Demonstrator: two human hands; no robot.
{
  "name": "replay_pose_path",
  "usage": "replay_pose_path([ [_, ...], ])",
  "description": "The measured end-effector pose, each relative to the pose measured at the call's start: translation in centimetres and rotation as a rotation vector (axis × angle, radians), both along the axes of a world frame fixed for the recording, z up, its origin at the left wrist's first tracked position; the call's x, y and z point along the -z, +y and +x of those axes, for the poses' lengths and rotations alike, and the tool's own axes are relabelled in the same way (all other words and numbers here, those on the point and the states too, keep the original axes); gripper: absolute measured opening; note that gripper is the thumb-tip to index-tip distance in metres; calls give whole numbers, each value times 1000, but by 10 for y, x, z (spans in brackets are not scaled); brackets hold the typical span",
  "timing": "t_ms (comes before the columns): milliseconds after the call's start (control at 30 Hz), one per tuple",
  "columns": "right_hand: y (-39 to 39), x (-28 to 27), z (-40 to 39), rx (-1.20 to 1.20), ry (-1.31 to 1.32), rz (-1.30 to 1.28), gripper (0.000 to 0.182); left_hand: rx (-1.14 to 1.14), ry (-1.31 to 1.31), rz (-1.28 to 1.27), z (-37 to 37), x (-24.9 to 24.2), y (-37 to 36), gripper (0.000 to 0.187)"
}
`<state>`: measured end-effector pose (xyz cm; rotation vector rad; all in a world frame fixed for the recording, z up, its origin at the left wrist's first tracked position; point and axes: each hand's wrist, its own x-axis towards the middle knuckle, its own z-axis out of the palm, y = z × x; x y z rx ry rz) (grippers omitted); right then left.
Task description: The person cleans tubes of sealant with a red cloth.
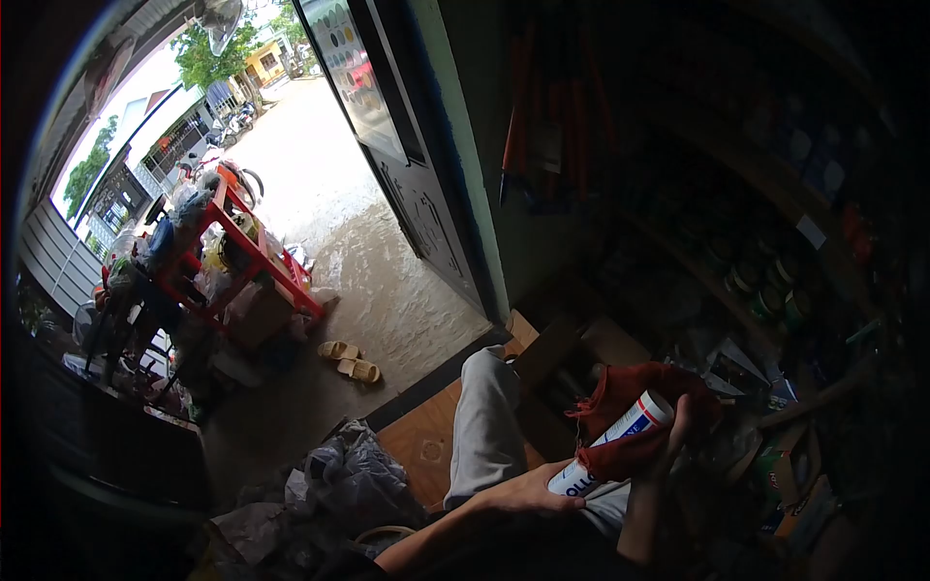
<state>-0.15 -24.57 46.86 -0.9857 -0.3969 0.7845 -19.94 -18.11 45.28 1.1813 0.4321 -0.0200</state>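
A white cartridge tube (635, 418) with blue and red print lies slantwise across my lap. My left hand (535, 492) is closed round its lower end. Over by the upper end, my right hand (675, 433) presses a dark red cloth (625, 457) against the tube's side. More of the cloth bunches up behind the tube. Shadow covers most of the right hand's fingers. Under the hands is my leg in grey trousers (484, 416).
Crumpled plastic bags (354, 470) lie left of my leg, and tan sandals (350, 361) rest on the floor beyond. A red rack (257, 247) stands outside the doorway. Open cardboard boxes (620, 351) and shelved cans (770, 300) are in the dim right side.
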Motion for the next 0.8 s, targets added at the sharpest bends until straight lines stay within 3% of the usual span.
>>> replay_pose_path([
  [33,1,-31,6,-130,247,11,43,-8,46,100,-9,-9,3,65],
  [100,0,-53,14,-311,-299,-296,39,-72,117,430,-29,-1,8,52],
  [133,10,-55,9,-141,-940,-195,33,-38,195,478,-39,-14,16,49],
  [233,16,-40,-4,-409,-550,-240,32,-148,228,1082,-62,-43,34,46],
  [267,15,-37,-5,-456,-636,-293,32,-151,318,1333,-69,-50,42,45],
  [333,12,-19,-9,-546,-807,-400,33,-180,232,1634,-78,-60,56,49],
  [367,11,-10,-10,-536,-764,-461,35,-170,170,1712,-79,-58,60,48],
  [467,13,-10,-6,-808,-646,-652,42,-92,30,2002,-88,-53,76,48],
  [500,17,-13,-2,-1031,-586,-701,50,-50,-15,2106,-87,-58,81,49],
  [567,-1,28,-6,-1066,-393,-593,59,-6,-19,2139,-80,-71,89,47],
  [633,-3,24,-7,-1144,-340,-475,71,44,64,2179,-74,-66,95,44],
  [667,-4,22,-7,-1183,-310,-417,77,57,66,2083,-76,-59,96,44],
  [733,3,7,-7,-1145,-804,-439,79,73,69,1898,-81,-44,92,45],
  [800,8,3,-6,-995,-1034,-343,61,142,123,1585,-82,-27,85,43],
])
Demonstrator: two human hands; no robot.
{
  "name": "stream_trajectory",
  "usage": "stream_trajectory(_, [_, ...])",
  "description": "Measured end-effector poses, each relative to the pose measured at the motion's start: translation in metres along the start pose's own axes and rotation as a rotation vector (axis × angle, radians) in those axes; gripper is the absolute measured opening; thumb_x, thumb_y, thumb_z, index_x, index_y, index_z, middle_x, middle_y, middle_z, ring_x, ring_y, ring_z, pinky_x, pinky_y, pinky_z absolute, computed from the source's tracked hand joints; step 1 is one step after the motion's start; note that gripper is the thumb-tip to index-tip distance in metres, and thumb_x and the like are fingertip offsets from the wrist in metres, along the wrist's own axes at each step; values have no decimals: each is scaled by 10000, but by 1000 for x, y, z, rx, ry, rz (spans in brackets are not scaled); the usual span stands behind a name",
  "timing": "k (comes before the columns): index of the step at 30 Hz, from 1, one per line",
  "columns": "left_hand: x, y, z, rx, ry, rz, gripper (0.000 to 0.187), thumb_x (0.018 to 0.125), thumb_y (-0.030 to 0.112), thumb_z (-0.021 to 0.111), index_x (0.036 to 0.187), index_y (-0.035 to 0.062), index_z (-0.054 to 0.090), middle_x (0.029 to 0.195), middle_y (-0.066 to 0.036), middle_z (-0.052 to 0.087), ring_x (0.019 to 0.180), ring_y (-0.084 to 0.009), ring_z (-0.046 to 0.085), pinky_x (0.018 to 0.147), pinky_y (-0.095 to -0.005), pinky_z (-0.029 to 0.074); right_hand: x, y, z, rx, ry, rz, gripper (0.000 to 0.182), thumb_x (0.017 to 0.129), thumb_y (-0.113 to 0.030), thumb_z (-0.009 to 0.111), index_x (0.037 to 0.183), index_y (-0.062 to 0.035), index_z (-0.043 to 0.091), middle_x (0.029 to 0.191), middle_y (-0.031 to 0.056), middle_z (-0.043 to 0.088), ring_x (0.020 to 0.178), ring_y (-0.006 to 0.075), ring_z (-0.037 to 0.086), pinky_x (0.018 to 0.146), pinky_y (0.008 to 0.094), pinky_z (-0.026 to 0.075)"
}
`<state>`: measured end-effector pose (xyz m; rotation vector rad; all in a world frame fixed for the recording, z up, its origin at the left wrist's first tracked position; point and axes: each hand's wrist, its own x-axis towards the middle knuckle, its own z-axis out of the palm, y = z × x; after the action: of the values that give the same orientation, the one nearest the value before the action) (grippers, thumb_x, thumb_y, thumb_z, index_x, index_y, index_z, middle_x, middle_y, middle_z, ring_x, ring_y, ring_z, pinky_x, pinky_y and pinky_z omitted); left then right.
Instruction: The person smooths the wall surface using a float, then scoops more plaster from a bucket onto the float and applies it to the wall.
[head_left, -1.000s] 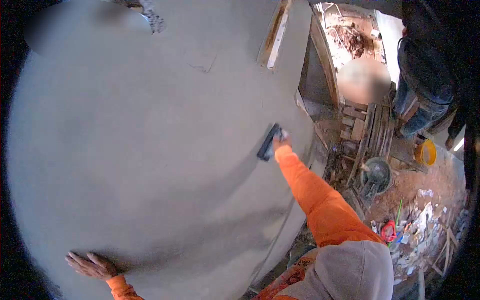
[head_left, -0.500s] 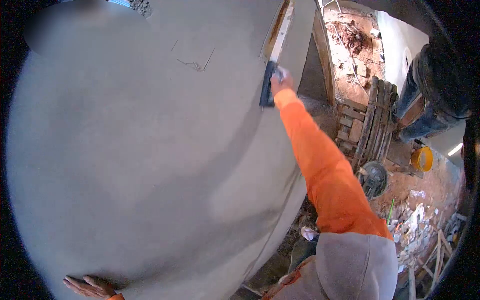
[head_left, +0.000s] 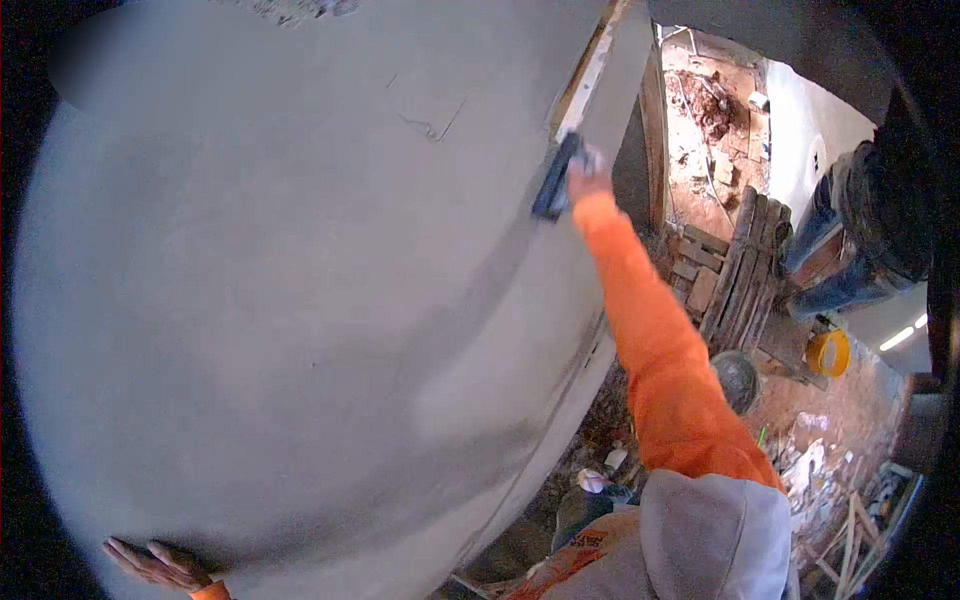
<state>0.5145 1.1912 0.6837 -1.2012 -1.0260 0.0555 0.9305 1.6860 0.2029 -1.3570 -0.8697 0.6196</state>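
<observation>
A broad grey plastered wall [head_left: 300,250] fills the left and middle of the head view. My right hand [head_left: 590,175], at the end of an orange sleeve, is closed around the handle of a dark plastering float [head_left: 557,180]. The float's long face lies against the wall near its right edge, tilted, just below a pale wooden strip [head_left: 595,70]. At the lower left, my left hand [head_left: 160,565] rests on the wall with its fingers stretched out, holding nothing.
Right of the wall stand stacked wooden boards [head_left: 735,270], a round bucket [head_left: 736,382] and a yellow bucket [head_left: 828,353]. A person in jeans [head_left: 850,240] stands beyond the boards. Rubble [head_left: 810,460] and loose timber [head_left: 855,540] cover the ground at lower right.
The view has swung slightly, shifting the upper wall to the right. The float has turned to a steeper slant, still near the strip's lower end. My left hand stays flat on the wall.
</observation>
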Motion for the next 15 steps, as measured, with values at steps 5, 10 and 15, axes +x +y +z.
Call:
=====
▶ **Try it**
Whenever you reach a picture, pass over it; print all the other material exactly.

▶ **Output**
Demonstrator: two human hands; no robot.
{
  "name": "replay_pose_path",
  "usage": "replay_pose_path([ [_, ...], ])",
  "description": "The measured end-effector pose, each relative to the pose measured at the call's start: translation in centimetres and rotation as a rotation vector (axis × angle, radians), both along the axes of a world frame fixed for the recording, z up, its origin at the left wrist's first tracked position; the call's x, y and z point along the -z, +y and +x of those axes, for the poses' lengths and rotations alike, and the tool's own axes are relabelled in the same way (all other words and numbers here, those on the point and the states too, keep the original axes); gripper: absolute measured opening; note that gripper is the thumb-tip to index-tip distance in metres; calls give whole numbers, each value times 1000, but by 10 for y, x, z (spans in brackets are not scaled); brackets hold the typical span",
  "timing": "t_ms (comes before the columns): milliseconds after the call's start (control at 30 Hz), one per tuple",
  "columns": "right_hand: y (-39 to 39), x (-28 to 27), z (-40 to 39), rx (-1.20 to 1.20), ry (-1.31 to 1.32), rz (-1.30 to 1.28), gripper (0.000 to 0.182); left_hand: rx (-1.14 to 1.14), ry (-1.31 to 1.31), rz (-1.28 to 1.27), z (-37 to 37), x (-24.9 to 24.2), y (-37 to 36), gripper (0.000 to 0.187)"
}
`<state>`: measured end-effector pose (xyz cm; rotation vector rad; all in a world frame fixed for the recording, z up, its origin at the left wrist's first tracked position; point and axes: each hand's wrist, its own x-axis towards the middle knuckle, its own z-axis out of the palm, y = z × x; x y z rx ry rz) (grippers omitted); right then left.
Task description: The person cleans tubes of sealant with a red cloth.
<state>-0.15 -24.57 46.86 -0.9857 -0.3969 0.7845 -19.94 -18.11 45.28 1.1813 0.4321 -0.0200</state>
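A white cartridge tube (635, 418) with blue and red print lies slantwise across my lap. My left hand (535, 492) is closed round its lower end. Over by the upper end, my right hand (675, 433) presses a dark red cloth (625, 457) against the tube's side. More of the cloth bunches up behind the tube. Shadow covers most of the right hand's fingers. Under the hands is my leg in grey trousers (484, 416).
Crumpled plastic bags (354, 470) lie left of my leg, and tan sandals (350, 361) rest on the floor beyond. A red rack (257, 247) stands outside the doorway. Open cardboard boxes (620, 351) and shelved cans (770, 300) are in the dim right side.
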Motion for the next 0.8 s, targets added at the sharpest bends until straight lines stay within 3% of the usual span.
>>> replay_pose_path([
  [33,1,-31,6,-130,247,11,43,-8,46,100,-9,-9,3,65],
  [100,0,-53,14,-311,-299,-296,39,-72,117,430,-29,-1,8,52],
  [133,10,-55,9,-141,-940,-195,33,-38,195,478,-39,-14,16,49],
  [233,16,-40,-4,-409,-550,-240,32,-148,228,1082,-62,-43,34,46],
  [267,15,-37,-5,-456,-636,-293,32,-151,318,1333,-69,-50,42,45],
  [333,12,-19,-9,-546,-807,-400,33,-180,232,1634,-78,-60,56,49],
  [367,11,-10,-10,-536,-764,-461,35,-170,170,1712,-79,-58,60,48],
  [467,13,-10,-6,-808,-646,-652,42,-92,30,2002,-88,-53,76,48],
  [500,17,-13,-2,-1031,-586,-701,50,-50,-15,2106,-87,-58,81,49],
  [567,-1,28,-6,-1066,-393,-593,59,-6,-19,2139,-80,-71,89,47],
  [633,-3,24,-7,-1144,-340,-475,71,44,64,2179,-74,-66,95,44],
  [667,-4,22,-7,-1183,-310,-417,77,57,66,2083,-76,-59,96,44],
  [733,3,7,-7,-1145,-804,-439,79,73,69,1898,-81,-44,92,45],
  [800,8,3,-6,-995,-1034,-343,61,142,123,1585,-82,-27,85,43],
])
Demonstrator: two human hands; no robot.
{
  "name": "stream_trajectory",
  "usage": "stream_trajectory(_, [_, ...])",
  "description": "Measured end-effector poses, each relative to the pose measured at the motion's start: translation in metres along the start pose's own axes and rotation as a rotation vector (axis × angle, radians) in those axes; gripper is the absolute measured opening; thumb_x, thumb_y, thumb_z, index_x, index_y, index_z, middle_x, middle_y, middle_z, ring_x, ring_y, ring_z, pinky_x, pinky_y, pinky_z absolute, computed from the source's tracked hand joints; step 1 is one step after the motion's start; note that gripper is the thumb-tip to index-tip distance in metres, and thumb_x and the like are fingertip offsets from the wrist in metres, along the wrist's own axes at each step; values have no decimals: each is scaled by 10000, but by 1000 for x, y, z, rx, ry, rz (spans in brackets are not scaled); the usual span stands behind a name",
  "timing": "k (comes before the columns): index of the step at 30 Hz, from 1, one per line",
  "columns": "left_hand: x, y, z, rx, ry, rz, gripper (0.000 to 0.187), thumb_x (0.018 to 0.125), thumb_y (-0.030 to 0.112), thumb_z (-0.021 to 0.111), index_x (0.036 to 0.187), index_y (-0.035 to 0.062), index_z (-0.054 to 0.090), middle_x (0.029 to 0.195), middle_y (-0.066 to 0.036), middle_z (-0.052 to 0.087), ring_x (0.019 to 0.180), ring_y (-0.084 to 0.009), ring_z (-0.046 to 0.085), pinky_x (0.018 to 0.147), pinky_y (-0.095 to -0.005), pinky_z (-0.029 to 0.074); right_hand: x, y, z, rx, ry, rz, gripper (0.000 to 0.182), thumb_x (0.017 to 0.129), thumb_y (-0.113 to 0.030), thumb_z (-0.009 to 0.111), index_x (0.037 to 0.183), index_y (-0.062 to 0.035), index_z (-0.043 to 0.091), middle_x (0.029 to 0.191), middle_y (-0.031 to 0.056), middle_z (-0.043 to 0.088), ring_x (0.020 to 0.178), ring_y (-0.006 to 0.075), ring_z (-0.037 to 0.086), pinky_x (0.018 to 0.146), pinky_y (0.008 to 0.094), pinky_z (-0.026 to 0.075)"
}
`<state>`: measured end-effector pose (xyz m; rotation vector rad; all in a world frame fixed for the recording, z up, its origin at the left wrist's first tracked position; point and axes: each hand's wrist, its own x-axis towards the middle knuckle, its own z-axis out of the palm, y = z × x; after the action: of the values that give the same orientation, the one nearest the value before the action) (grippers, thumb_x, thumb_y, thumb_z, index_x, index_y, index_z, middle_x, middle_y, middle_z, ring_x, ring_y, ring_z, pinky_x, pinky_y and pinky_z omitted); left then right.
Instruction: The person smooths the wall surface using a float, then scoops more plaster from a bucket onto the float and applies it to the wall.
[head_left, -1.000s] 
[head_left, -0.500s] 
[head_left, +0.000s] 
<state>0.5145 1.1912 0.6837 -1.2012 -1.0260 0.0555 0.9305 1.6860 0.2029 -1.3570 -0.8697 0.6196</state>
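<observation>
A broad grey plastered wall [head_left: 300,250] fills the left and middle of the head view. My right hand [head_left: 590,175], at the end of an orange sleeve, is closed around the handle of a dark plastering float [head_left: 557,180]. The float's long face lies against the wall near its right edge, tilted, just below a pale wooden strip [head_left: 595,70]. At the lower left, my left hand [head_left: 160,565] rests on the wall with its fingers stretched out, holding nothing.
Right of the wall stand stacked wooden boards [head_left: 735,270], a round bucket [head_left: 736,382] and a yellow bucket [head_left: 828,353]. A person in jeans [head_left: 850,240] stands beyond the boards. Rubble [head_left: 810,460] and loose timber [head_left: 855,540] cover the ground at lower right.
The view has swung slightly, shifting the upper wall to the right. The float has turned to a steeper slant, still near the strip's lower end. My left hand stays flat on the wall.
</observation>
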Motion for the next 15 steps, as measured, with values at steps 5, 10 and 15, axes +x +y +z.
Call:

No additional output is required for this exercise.